_Exercise details_
Using the records below, copy exactly the part that opens with the line holding "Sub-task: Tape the" and closes with the line holding "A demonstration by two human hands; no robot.", minus the pictures.

_Dataset items_
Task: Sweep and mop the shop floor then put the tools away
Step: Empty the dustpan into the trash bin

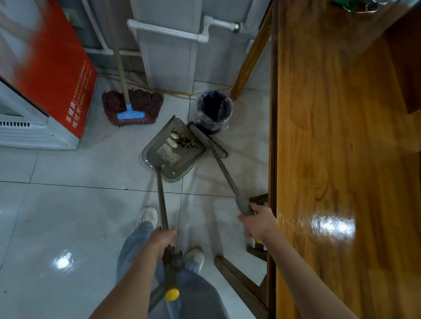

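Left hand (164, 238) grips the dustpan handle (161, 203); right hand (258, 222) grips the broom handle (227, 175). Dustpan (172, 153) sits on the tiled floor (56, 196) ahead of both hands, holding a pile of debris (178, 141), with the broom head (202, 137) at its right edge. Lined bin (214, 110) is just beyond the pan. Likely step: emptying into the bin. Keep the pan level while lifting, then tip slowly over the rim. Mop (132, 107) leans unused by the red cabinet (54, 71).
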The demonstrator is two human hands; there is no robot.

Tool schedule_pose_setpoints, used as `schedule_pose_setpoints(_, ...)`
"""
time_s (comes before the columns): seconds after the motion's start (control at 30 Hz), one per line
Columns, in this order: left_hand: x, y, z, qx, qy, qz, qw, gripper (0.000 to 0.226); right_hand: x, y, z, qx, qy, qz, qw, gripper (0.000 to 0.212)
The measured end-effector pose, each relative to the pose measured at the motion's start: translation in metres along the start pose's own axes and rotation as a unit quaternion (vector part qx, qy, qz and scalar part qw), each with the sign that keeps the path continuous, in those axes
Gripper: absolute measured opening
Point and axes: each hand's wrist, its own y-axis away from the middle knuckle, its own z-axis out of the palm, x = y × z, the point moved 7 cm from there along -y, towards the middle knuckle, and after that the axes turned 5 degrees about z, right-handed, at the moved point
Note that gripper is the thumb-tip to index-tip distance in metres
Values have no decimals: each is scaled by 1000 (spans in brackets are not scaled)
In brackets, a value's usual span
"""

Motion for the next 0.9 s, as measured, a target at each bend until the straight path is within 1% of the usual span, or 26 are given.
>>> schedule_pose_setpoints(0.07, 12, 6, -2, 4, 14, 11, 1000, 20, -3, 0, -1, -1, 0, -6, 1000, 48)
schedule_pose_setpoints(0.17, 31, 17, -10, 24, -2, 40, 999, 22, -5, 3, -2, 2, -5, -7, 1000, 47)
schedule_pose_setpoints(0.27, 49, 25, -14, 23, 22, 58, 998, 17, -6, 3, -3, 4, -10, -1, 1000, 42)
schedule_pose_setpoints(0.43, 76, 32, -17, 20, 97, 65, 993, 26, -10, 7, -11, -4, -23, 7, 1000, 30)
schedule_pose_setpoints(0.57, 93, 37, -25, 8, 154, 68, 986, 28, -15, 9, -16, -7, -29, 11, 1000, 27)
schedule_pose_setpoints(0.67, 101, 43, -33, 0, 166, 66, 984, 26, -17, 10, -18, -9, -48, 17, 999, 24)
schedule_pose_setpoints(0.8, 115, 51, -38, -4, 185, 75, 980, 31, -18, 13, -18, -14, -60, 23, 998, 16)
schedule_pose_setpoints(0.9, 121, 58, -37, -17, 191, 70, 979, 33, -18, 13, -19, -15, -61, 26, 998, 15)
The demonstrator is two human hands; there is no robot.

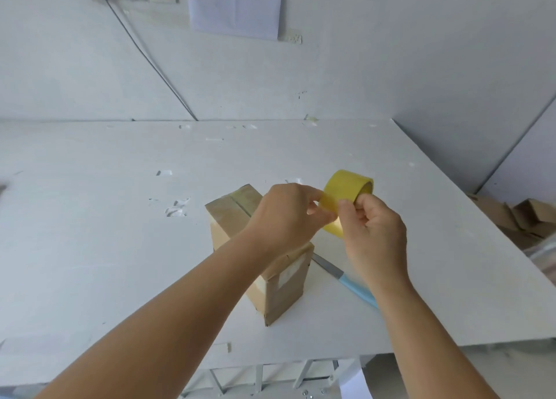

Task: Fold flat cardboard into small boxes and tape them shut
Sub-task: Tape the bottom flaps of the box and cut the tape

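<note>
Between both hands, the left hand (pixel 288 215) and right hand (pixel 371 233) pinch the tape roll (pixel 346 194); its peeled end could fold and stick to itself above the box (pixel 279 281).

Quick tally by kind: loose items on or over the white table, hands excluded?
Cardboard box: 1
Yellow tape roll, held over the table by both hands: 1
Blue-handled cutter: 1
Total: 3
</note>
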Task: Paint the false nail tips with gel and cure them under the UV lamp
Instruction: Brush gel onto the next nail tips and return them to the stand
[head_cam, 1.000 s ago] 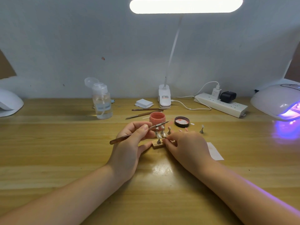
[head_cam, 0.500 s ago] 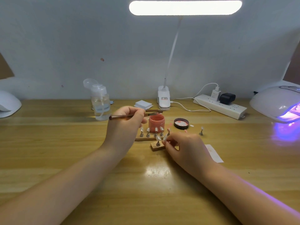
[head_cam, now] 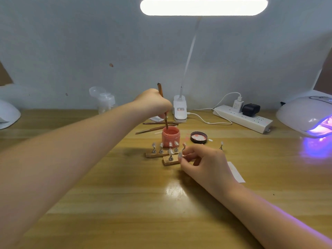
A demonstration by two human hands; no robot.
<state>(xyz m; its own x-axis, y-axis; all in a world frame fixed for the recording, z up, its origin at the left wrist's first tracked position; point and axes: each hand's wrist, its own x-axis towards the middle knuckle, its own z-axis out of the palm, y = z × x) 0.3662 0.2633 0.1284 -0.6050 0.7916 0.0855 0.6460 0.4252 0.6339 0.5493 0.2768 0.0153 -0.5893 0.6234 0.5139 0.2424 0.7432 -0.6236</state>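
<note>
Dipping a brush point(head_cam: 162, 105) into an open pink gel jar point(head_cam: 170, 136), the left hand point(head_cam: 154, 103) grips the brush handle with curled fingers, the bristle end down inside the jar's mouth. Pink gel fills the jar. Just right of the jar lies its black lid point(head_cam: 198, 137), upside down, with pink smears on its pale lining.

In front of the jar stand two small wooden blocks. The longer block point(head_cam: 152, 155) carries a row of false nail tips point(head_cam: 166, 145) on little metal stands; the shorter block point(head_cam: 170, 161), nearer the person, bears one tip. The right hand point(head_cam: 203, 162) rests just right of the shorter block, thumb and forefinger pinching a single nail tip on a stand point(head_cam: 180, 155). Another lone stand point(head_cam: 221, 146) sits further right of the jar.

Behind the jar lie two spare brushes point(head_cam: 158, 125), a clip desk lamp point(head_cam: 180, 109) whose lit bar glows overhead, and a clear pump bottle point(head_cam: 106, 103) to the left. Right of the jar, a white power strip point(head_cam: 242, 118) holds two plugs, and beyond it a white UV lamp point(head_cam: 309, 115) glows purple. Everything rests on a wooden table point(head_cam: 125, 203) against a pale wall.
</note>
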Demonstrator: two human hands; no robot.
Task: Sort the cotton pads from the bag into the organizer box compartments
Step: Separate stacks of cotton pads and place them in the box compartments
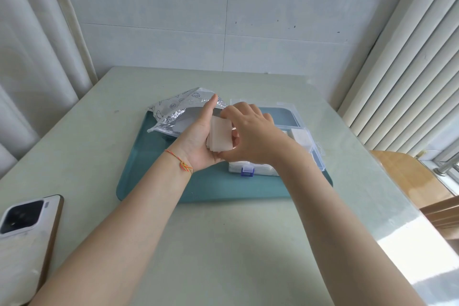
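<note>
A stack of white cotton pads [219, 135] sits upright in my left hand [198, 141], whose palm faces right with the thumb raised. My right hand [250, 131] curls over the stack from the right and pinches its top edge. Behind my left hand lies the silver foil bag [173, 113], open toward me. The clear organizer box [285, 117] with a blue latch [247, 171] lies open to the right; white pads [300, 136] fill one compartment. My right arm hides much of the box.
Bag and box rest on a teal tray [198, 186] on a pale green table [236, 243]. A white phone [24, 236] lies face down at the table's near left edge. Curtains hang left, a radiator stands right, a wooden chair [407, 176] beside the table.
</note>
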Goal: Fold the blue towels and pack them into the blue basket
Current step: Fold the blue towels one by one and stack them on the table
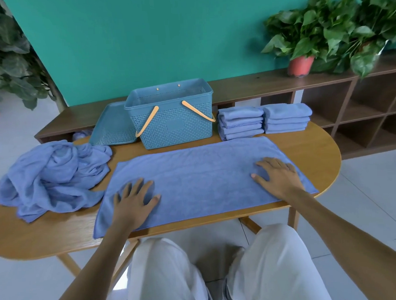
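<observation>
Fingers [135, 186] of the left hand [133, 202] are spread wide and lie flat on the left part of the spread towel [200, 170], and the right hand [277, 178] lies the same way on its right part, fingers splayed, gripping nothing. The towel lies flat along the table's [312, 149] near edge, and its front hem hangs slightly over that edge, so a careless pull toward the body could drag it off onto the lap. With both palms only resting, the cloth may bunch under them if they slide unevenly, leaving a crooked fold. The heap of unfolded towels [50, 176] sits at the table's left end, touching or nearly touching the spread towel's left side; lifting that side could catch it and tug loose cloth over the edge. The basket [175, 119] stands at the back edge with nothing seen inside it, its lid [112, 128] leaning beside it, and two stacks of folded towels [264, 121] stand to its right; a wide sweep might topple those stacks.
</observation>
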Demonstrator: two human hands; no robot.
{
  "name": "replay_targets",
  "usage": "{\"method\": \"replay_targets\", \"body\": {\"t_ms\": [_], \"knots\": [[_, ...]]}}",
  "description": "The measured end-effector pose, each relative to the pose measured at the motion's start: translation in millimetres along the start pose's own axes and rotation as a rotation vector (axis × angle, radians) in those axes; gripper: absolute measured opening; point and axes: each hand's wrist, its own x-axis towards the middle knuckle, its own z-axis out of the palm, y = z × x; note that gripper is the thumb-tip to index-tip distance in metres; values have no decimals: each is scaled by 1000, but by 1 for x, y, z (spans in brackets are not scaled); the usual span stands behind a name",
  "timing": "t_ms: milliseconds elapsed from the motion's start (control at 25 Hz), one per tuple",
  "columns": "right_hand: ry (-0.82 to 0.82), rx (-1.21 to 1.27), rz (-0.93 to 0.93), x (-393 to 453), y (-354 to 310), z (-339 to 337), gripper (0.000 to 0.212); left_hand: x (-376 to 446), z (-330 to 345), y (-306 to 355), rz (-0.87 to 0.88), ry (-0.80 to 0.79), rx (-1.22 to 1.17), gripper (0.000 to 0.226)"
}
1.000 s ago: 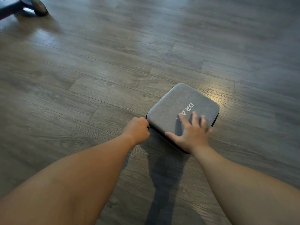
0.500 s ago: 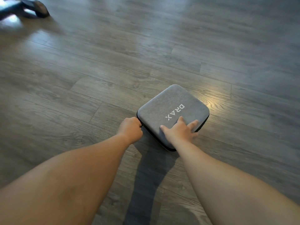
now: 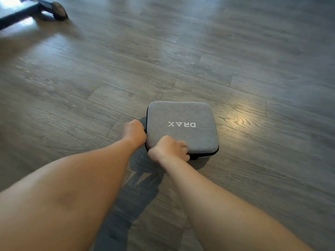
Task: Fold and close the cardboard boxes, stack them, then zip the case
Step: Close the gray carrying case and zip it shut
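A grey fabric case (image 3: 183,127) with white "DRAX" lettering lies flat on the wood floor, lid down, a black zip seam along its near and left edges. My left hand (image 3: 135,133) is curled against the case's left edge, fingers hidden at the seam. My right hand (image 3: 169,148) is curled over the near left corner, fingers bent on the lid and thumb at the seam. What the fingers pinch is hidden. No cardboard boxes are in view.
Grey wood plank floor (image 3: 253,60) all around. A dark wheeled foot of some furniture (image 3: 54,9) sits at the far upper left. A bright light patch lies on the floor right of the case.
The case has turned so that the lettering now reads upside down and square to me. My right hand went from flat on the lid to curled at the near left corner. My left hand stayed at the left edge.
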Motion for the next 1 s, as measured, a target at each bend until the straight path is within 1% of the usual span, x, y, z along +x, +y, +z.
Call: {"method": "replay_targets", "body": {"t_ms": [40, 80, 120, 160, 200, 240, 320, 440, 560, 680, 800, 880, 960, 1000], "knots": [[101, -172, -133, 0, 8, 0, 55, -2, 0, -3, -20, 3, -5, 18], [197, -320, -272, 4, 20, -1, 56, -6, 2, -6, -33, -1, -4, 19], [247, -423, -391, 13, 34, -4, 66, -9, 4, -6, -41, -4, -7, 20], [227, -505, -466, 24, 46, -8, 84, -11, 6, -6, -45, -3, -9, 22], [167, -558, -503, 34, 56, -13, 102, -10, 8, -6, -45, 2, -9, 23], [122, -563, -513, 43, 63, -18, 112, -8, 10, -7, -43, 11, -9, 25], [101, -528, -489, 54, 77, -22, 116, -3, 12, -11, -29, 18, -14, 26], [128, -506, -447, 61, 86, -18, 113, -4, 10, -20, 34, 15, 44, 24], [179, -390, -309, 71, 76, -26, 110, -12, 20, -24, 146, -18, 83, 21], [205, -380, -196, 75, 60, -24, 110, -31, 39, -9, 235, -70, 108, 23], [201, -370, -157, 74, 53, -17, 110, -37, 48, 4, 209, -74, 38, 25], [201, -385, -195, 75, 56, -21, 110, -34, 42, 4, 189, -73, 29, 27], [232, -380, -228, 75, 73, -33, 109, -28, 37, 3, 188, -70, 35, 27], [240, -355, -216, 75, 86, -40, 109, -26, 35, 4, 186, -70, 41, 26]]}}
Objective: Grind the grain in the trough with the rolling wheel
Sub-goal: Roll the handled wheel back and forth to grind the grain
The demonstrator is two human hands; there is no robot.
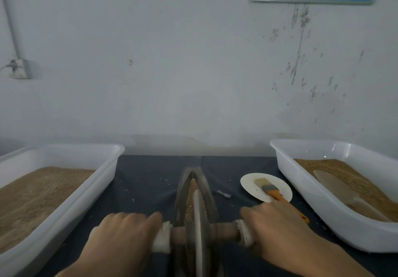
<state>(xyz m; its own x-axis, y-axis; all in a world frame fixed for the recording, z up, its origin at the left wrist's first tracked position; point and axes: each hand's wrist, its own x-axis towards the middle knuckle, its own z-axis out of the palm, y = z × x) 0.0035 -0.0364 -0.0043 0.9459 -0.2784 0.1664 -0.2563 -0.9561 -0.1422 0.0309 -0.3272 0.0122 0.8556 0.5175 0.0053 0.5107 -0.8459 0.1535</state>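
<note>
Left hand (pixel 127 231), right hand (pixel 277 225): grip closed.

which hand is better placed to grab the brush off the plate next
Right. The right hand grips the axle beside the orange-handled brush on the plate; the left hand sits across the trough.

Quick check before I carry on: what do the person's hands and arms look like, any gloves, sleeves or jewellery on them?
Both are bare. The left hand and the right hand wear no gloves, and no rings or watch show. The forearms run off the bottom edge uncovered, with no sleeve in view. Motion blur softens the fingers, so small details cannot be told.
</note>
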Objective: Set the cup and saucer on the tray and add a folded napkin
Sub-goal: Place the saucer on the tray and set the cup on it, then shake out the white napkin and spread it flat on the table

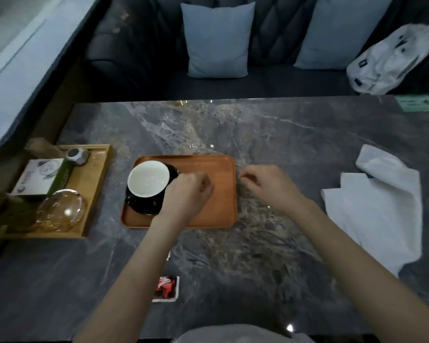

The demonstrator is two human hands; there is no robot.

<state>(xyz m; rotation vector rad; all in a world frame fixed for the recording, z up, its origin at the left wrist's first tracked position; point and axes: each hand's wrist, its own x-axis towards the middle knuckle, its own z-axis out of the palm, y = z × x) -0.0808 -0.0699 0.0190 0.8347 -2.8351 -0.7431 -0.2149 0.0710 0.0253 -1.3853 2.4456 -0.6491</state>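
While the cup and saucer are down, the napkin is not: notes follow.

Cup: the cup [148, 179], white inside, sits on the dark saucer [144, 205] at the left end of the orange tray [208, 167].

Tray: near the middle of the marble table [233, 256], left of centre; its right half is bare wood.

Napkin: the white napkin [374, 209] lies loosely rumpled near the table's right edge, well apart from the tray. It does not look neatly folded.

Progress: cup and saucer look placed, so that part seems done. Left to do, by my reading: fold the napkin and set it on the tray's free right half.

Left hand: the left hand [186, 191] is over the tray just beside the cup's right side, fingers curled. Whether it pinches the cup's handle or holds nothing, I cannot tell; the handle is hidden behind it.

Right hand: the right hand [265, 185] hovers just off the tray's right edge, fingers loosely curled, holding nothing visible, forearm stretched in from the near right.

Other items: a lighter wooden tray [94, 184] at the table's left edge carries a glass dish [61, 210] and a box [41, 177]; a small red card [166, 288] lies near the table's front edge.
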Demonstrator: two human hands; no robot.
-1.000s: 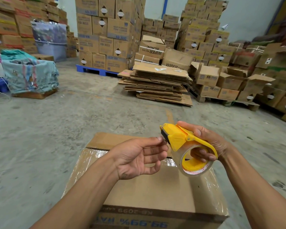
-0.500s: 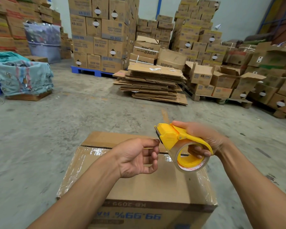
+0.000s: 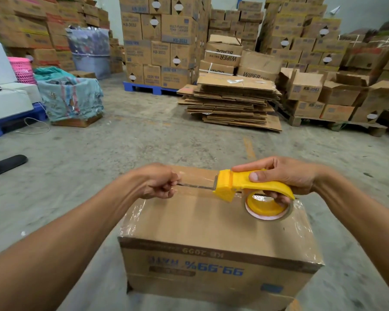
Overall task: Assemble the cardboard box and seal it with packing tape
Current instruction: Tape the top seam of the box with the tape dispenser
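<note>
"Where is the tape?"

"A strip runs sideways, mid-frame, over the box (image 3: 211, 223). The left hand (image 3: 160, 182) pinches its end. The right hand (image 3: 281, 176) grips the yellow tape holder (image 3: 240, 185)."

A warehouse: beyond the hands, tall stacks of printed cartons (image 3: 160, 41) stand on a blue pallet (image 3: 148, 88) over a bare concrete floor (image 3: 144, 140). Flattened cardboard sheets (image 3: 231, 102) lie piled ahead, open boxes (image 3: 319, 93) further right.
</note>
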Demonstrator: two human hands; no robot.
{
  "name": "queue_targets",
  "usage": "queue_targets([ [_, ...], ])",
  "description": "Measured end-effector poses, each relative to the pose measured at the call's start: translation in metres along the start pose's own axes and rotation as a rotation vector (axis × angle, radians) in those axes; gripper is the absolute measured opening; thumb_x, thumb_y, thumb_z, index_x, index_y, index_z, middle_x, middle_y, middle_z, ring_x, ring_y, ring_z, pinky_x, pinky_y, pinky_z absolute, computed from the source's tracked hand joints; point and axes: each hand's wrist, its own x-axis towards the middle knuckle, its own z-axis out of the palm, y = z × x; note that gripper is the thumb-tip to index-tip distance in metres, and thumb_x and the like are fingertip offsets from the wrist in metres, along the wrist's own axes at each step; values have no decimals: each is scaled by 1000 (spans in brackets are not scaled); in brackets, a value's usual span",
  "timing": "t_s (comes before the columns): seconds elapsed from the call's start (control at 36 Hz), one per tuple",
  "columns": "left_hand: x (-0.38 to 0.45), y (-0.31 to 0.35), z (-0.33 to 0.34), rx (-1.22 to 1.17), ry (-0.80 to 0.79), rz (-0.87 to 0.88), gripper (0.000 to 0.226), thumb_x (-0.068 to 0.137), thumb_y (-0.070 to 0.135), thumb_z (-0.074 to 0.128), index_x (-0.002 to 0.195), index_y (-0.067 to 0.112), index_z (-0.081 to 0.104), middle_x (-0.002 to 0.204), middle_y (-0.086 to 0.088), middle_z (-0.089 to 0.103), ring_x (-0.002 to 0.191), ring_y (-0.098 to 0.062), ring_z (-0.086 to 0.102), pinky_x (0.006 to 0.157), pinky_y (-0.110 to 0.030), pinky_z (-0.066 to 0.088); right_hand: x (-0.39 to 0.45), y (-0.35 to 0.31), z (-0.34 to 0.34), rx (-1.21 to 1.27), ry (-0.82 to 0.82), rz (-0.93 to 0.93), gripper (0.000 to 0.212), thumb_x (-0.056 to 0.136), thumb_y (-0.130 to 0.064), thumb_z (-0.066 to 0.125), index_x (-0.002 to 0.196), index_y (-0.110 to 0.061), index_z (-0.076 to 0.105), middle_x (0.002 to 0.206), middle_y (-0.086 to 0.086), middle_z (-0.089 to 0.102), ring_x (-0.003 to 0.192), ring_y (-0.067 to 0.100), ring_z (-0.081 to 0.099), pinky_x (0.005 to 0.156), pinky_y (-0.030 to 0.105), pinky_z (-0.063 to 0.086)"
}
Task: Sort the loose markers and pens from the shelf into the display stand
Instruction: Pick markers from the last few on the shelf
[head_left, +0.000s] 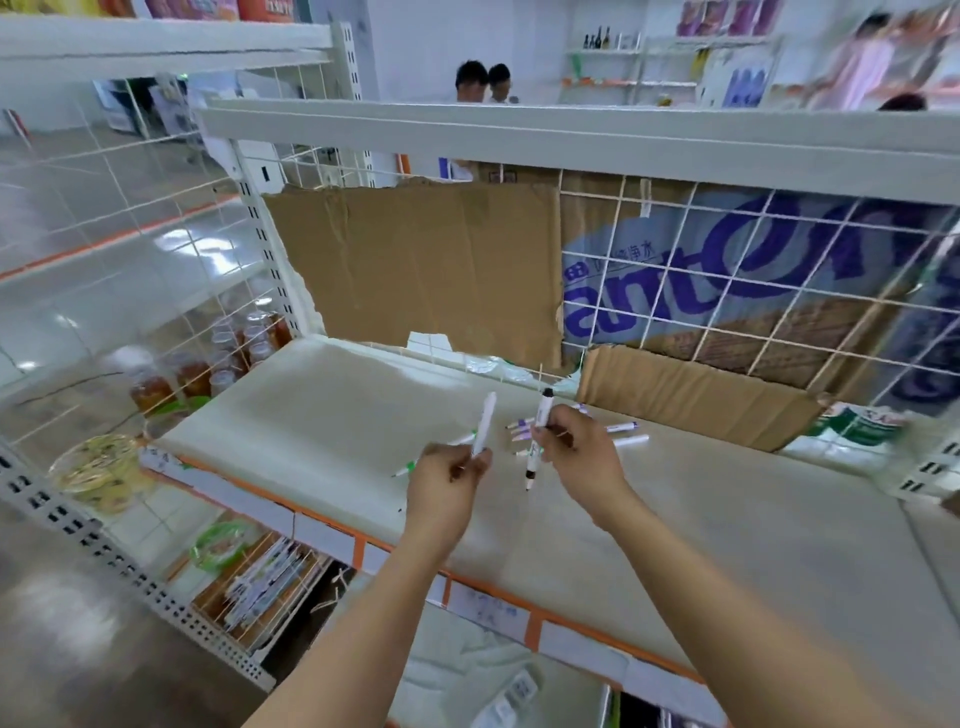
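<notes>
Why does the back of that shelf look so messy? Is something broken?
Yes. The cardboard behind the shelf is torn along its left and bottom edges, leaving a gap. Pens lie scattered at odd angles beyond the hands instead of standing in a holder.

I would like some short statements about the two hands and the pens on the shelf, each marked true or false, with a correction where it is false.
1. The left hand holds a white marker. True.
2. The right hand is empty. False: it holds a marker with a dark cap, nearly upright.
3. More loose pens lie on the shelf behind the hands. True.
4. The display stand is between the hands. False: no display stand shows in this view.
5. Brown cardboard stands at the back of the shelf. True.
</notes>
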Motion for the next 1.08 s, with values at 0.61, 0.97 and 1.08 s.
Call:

_Reply_
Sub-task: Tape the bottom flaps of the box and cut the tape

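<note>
Between both hands, the left hand (pixel 288 215) and right hand (pixel 371 233) pinch the tape roll (pixel 346 194); its peeled end could fold and stick to itself above the box (pixel 279 281).

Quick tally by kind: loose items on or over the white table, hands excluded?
Cardboard box: 1
Yellow tape roll, held over the table by both hands: 1
Blue-handled cutter: 1
Total: 3
</note>
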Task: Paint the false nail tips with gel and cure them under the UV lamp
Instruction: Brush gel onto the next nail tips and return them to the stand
[head_cam, 1.000 s ago] 
[head_cam, 0.500 s ago] 
[head_cam, now] 
A demonstration by two human hands; no robot.

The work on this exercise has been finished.